Problem requirements: Transcribe the complete listing exactly.

Exercise data:
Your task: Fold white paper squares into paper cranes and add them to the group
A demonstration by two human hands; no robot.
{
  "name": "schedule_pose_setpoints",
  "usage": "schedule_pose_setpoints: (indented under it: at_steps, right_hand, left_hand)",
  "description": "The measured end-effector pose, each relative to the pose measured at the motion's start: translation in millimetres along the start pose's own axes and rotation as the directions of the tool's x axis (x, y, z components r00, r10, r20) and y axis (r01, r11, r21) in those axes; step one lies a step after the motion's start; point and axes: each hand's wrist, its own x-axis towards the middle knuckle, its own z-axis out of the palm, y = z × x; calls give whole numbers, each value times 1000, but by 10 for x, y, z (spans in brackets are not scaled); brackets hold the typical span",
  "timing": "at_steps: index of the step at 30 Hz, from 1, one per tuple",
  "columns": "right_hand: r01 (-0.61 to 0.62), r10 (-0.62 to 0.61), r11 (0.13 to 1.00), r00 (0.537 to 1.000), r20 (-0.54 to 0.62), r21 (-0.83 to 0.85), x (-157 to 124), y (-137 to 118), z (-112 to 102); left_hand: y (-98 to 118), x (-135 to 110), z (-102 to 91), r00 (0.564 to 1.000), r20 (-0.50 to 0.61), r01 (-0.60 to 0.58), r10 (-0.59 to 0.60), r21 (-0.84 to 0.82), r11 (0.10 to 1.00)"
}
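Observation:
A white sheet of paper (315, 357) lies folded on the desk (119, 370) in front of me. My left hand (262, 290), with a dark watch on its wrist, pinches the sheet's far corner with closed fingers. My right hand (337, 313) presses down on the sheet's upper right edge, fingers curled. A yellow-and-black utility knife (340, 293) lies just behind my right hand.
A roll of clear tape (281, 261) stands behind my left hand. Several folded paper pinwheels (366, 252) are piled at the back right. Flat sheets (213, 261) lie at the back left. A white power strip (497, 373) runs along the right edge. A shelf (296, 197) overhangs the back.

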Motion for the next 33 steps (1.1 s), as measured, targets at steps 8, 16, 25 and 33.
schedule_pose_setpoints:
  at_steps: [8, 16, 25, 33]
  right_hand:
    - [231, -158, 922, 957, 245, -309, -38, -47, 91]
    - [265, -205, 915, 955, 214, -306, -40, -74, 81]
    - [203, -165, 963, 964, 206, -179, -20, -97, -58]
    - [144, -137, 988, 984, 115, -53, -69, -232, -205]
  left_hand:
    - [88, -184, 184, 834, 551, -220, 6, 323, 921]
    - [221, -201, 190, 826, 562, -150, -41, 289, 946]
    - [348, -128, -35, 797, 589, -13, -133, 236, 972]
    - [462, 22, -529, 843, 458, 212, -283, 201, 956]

Solution to this problem:
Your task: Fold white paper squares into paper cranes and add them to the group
A demonstration by two human hands; no robot.
{
  "name": "schedule_pose_setpoints",
  "usage": "schedule_pose_setpoints: (indented under it: at_steps, right_hand, left_hand)",
  "description": "The measured end-effector pose, each relative to the pose measured at the motion's start: translation in millimetres along the start pose's own axes and rotation as the directions of the tool's x axis (x, y, z components r00, r10, r20) and y axis (r01, r11, r21) in those axes; step one lies a step after the motion's start; point and axes: each hand's wrist, its own x-axis towards the middle knuckle, its own z-axis out of the palm, y = z × x; calls give whole numbers, each value times 1000, but by 10 for x, y, z (spans in brackets are not scaled); brackets hold the typical span",
  "timing": "at_steps: index of the step at 30 Hz, from 1, one per tuple",
  "columns": "right_hand: r01 (-0.61 to 0.62), r10 (-0.62 to 0.61), r11 (0.13 to 1.00), r00 (0.537 to 1.000), r20 (-0.54 to 0.62), r21 (-0.83 to 0.85), x (-157 to 124), y (-137 to 118), z (-112 to 102); left_hand: y (-98 to 118), x (-135 to 110), z (-102 to 91), r00 (0.564 to 1.000), r20 (-0.50 to 0.61), r01 (-0.60 to 0.58), r10 (-0.59 to 0.60), r21 (-0.84 to 0.82), r11 (0.10 to 1.00)"
}
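Observation:
A white sheet of paper (315, 357) lies folded on the desk (119, 370) in front of me. My left hand (262, 290), with a dark watch on its wrist, pinches the sheet's far corner with closed fingers. My right hand (337, 313) presses down on the sheet's upper right edge, fingers curled. A yellow-and-black utility knife (340, 293) lies just behind my right hand.
A roll of clear tape (281, 261) stands behind my left hand. Several folded paper pinwheels (366, 252) are piled at the back right. Flat sheets (213, 261) lie at the back left. A white power strip (497, 373) runs along the right edge. A shelf (296, 197) overhangs the back.
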
Motion for the next 33 steps (1.1 s), as measured, targets at steps 8, 16, 25 and 33.
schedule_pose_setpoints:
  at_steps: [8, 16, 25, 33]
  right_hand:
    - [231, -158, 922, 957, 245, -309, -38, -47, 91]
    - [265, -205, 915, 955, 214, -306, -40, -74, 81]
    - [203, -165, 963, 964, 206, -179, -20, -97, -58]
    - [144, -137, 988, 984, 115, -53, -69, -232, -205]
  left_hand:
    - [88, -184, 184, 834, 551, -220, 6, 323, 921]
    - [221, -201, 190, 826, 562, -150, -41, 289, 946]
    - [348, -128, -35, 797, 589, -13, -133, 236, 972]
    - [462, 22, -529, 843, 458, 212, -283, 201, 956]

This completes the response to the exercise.